Calcitonin gene-related peptide is a neuropeptide from the calcitonin family, formed by 37 amino acids, with two isoforms αCGRP and βCGRP, with a similar biological role [42,43]. CGRP exerts its biological roles by binding to the heterodimer receptor, which is composed of calcitonin receptor-like receptor (CRLR) and receptor activity modifying the protein (RAMP1) [44]. It has a role in the pain process, mostly in migraines [68]. It is a powerful vasodilator that stimulates adenylate cyclase and the production of cAMP and has an effect on regulating blood pressure [50,51]. It also plays a role in dopamine-related nervous system disorders, such as Parkinson’s disease [69,70], and treatment with CGRP monoclonal antibodies alleviates functional abdominal pain, associated with various pathologies, including during the COVID-19 pandemic [71,72].
CGRP and CRLR have not been studied as therapeutic targets until now, either in colorectal cancer or in other types of cancer. There are therapies directed against CGRP and its receptor with proven effects in headache and migraine such as gepants (rimegepant, ubrogepant, atogepant) and monoclonal antibodies (erunumab, fremanezumab, galcanezumab, eptinezumab) [73]. CGRP has increased levels in different types of neoplasm, like medullary thyroid carcinoma, small cell lung cancer, or prostate cancer. Binding with the CLR/RAMP1 receptor increases the invasiveness and migration capacity of tumor cells, promotes epithelial–mesenchymal transition and metastases, and could represent possible therapeutic targets to be included in clinical trials [74,75].
Substance P is a neuropeptide formed by 11 amino acids, from the tachykinin family, which binds with the neurokinin-1 receptor [76]. They have a role in pain expression, including in migraine and also in emesis [77,78].
Substance P is involved in tumor progression in various types of cancers, in which, together with the NK-1 receptors from tumor cells, it increases proliferation, angiogenesis, metastasize, and inhibition of apoptosis through neurocrine, autocrine, or paracrine mechanisms [36,79,80,81]. Several studies show that they are involved in the pathogenesis of nervous system cancers; pancreatic, breast, and lung cancer; melanomas; and also in colorectal cancer [36,82,83,84].

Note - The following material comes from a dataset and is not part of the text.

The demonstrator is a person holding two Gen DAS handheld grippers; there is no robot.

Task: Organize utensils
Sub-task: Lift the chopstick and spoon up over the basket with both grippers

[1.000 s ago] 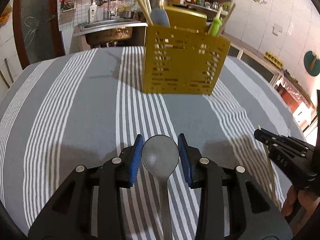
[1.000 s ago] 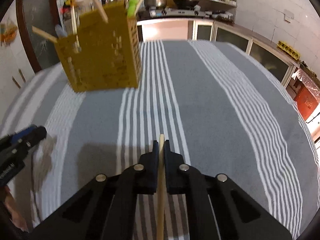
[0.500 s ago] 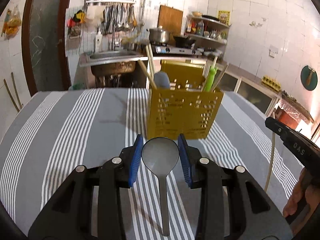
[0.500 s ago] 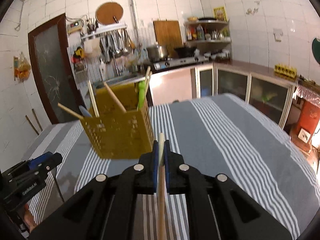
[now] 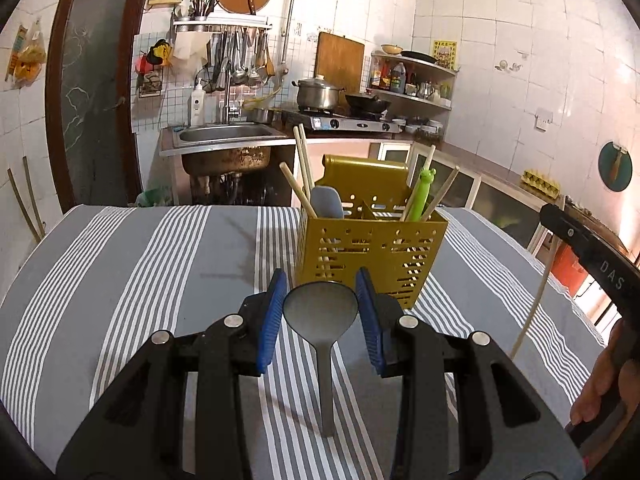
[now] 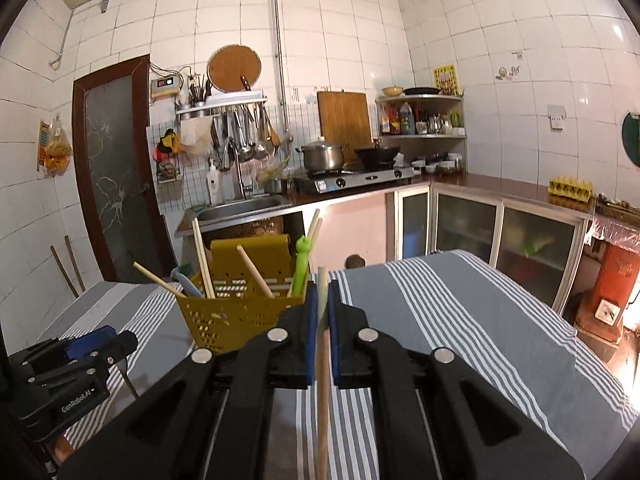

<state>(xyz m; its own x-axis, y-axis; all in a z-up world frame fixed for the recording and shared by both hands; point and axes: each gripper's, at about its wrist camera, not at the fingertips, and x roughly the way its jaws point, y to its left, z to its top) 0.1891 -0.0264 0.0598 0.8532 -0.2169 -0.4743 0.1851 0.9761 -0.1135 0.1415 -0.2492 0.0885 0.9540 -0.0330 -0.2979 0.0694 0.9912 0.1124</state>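
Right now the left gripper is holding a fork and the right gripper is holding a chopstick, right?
Not quite. The left gripper holds a metal spoon, not a fork; the left wrist view shows its round bowl between the blue pads. The right gripper does hold a chopstick.

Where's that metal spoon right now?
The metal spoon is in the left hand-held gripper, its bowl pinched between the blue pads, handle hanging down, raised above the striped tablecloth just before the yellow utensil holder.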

There are effective treatments directed against substance P and the NK-1 receptor. The inactivation of the NK-1 receptor and the blocking of the binding between substance P and NK-1 can be realized by NK-1 receptor antagonists (aprepitant, carsopitant, and orvepitant), which have an anxiolytic and antidepressant effect [85]. Aprepitant and fosaprepitant, by blocking the substance P and NK-1 receptor, have anti-emetic effects in patients after surgery and chemotherapy [80,86,87].

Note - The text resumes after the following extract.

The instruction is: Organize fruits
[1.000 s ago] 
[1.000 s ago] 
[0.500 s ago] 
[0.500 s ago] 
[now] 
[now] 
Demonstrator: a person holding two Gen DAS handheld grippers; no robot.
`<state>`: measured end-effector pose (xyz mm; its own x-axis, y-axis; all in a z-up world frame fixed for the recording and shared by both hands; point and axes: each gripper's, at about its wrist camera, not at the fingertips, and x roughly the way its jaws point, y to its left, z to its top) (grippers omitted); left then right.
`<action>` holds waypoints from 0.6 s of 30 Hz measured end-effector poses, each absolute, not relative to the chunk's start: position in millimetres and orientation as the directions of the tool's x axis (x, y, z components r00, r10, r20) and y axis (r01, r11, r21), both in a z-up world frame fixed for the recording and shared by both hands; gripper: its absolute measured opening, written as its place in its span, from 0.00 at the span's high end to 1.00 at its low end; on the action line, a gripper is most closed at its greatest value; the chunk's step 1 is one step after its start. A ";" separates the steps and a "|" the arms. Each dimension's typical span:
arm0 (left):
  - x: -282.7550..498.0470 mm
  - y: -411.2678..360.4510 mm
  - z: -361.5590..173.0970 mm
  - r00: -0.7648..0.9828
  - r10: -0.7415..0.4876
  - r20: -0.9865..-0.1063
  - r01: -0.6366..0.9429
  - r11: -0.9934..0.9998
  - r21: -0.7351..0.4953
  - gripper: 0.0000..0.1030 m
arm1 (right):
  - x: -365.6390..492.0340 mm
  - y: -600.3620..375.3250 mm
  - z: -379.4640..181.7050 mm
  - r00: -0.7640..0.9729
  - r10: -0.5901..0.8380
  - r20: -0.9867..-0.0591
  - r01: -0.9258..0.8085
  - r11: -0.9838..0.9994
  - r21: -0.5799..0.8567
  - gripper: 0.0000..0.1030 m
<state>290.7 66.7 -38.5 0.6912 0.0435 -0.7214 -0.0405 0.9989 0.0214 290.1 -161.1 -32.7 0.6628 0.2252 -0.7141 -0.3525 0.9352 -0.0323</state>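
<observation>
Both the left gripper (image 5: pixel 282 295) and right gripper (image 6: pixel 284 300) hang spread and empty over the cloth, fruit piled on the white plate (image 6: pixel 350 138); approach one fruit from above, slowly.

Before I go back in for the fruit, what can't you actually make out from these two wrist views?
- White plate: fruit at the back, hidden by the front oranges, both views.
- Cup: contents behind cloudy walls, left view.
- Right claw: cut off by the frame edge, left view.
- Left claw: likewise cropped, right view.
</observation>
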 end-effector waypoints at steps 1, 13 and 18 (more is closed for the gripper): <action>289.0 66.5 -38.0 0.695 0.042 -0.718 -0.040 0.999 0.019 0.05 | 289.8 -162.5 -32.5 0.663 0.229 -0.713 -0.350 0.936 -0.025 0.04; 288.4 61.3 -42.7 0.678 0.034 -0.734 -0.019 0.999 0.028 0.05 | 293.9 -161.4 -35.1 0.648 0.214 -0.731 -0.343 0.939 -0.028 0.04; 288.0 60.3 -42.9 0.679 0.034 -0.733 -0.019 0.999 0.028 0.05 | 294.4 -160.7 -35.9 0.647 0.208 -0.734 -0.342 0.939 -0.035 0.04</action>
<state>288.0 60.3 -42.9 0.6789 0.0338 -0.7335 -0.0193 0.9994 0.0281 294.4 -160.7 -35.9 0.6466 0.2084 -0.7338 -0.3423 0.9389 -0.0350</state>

Previous studies showed that blocking NK-1R in colorectal cancer (with aprepitant) induces apoptosis in the tumor cells by inactivating certain signaling pathways and can also increase chemotherapy sensitivity [88]. The advantages of aprepitant, such as wide availability and low price, make this NK-1R antagonist a possible future treatment to be introduced in clinical trials in colorectal cancer.

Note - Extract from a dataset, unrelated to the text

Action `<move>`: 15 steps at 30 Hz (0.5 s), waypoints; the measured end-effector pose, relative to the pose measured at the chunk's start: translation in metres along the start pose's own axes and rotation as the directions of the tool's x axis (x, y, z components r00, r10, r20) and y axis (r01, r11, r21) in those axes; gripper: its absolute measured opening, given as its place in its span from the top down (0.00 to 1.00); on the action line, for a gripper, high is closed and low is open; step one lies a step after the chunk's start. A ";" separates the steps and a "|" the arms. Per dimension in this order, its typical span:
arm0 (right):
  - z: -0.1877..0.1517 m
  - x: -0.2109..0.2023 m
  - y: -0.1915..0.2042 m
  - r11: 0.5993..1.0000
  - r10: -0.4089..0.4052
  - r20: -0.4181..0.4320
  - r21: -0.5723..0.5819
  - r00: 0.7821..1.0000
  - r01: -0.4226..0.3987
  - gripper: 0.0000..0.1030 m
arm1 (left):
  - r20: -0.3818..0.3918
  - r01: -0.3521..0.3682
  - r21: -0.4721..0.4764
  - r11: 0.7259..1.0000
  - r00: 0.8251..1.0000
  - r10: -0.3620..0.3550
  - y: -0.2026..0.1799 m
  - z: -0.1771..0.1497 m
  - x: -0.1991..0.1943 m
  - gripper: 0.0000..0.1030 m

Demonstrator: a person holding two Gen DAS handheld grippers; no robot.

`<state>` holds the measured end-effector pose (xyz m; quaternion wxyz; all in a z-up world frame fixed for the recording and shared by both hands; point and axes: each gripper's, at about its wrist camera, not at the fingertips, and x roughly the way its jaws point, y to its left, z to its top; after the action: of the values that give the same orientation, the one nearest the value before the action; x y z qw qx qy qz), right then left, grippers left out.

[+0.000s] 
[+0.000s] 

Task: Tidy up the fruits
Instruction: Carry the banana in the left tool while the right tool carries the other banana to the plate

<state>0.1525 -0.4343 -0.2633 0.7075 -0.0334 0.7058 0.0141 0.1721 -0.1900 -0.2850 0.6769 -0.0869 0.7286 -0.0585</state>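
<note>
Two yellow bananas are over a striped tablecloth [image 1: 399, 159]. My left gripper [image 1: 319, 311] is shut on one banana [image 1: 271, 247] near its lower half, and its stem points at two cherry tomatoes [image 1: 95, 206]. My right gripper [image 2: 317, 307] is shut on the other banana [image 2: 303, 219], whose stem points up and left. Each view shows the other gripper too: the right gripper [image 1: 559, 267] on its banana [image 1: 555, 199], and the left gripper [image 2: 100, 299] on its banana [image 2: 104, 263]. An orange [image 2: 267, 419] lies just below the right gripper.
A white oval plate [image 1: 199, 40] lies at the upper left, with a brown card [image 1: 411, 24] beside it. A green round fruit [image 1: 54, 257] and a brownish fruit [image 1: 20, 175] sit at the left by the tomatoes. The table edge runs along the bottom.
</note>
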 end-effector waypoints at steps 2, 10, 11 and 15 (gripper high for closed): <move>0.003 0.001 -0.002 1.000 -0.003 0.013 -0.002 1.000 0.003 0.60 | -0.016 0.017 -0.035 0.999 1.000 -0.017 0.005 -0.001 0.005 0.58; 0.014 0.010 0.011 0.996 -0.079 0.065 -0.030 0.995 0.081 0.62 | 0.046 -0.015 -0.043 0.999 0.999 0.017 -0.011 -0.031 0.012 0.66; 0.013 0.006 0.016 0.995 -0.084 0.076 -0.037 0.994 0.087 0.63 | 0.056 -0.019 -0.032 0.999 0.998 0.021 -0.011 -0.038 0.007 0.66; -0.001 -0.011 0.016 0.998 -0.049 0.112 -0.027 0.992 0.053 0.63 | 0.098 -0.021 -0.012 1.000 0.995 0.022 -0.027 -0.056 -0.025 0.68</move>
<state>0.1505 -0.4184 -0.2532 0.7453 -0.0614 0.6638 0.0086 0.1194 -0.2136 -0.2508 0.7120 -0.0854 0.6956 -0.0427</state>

In this study, we demonstrated that substance P with NK--1R and calcitonin gene-related peptide with CRLR correlate with colorectal cancer. Both neuropeptides had higher serum levels even from the early disease stages than those in the control group patients. They also had higher levels in older patients, which may mean that both neuropeptides may have a more important pathogenic role for this type of patient. Substance P had higher levels in men than in women, meaning that it may have a more important pathogenic role in men. This can also be useful in setting higher cut-off levels in the serological diagnosis of neuropeptides, according to age, and in the case of substance P, according to gender.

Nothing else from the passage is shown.